Grow your culinary creativity at these DIY eateries
Somewhere between the land of dining out and the territory of home cooking lies a paradisiacal place that allows for the best of both worlds. Welcome to the domain of DIY dining, where you get to exercise creativity without the stress of cooking or the aftermath of dirty dishes. Best of all, the process of designing your own dish will expand your culinary horizons, helping you grow as a cook when you return to your own kitchen.
Top Your Toast
Toast is the name of Publik Kitchen’s game, from a BLT (on peasant toast), to banana toast, to a simple salad (with toasted croutons). If you want to step into the shoes of toast designer, take advantage of the café’s make your own toast option. Here are the steps to a toast de résistance:
1. Choose the locally baked foundation. Red Bicycle Breadworks organic peasant or olive rosemary? The Park City-based bakery also makes a special mocha bread just for Publik that serves as an excellent base for sweet additions. And if you’re gluten free, you’ll love the bread from City Cakes.
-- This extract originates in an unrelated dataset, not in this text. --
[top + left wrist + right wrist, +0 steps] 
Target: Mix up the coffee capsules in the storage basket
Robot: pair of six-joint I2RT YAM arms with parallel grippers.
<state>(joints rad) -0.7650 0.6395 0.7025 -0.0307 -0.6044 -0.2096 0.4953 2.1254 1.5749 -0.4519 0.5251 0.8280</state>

2. Pick your spreads and jams. Go savory with cream cheese and heirloom tomato jam, or sweeten the deal with cinnamon butter and orange-habanero jam. You might decide to stop here, or you can …
3. Raise the stakes with a side, like bacon, avocado or a classic egg.
Chef’s two cents: This is your toast party, so you can experiment with peanut butter and sausage if you want to. But Publik’s got a couple of favorites you might want to try at the restaurant or at home. On the savory side go for tomato jam, goat cheese and an egg. For an uncanny Cinnamon Toast Crunch replica, try the cinnamon butter and honey on gluten-free bread.
Using Your Noodle
CY Noodles House operates around the idea that the guest gets to choose. This makes perfect sense at a noodle joint, considering many Chinese restaurants have notoriously long menus that can be scoured in search of the perfect combination of noodle type, flavoring and toppings. This way, no one has to play the role of annoying customer who asks the server if they could do chicken instead of beef and hold the bean sprouts. Here’s your path to noodle nirvana:
1. Choose a noodle—anything from glassy vermicelli to sturdy udon or curly Japanese ramen. If you’re a noodle fiend, request extra.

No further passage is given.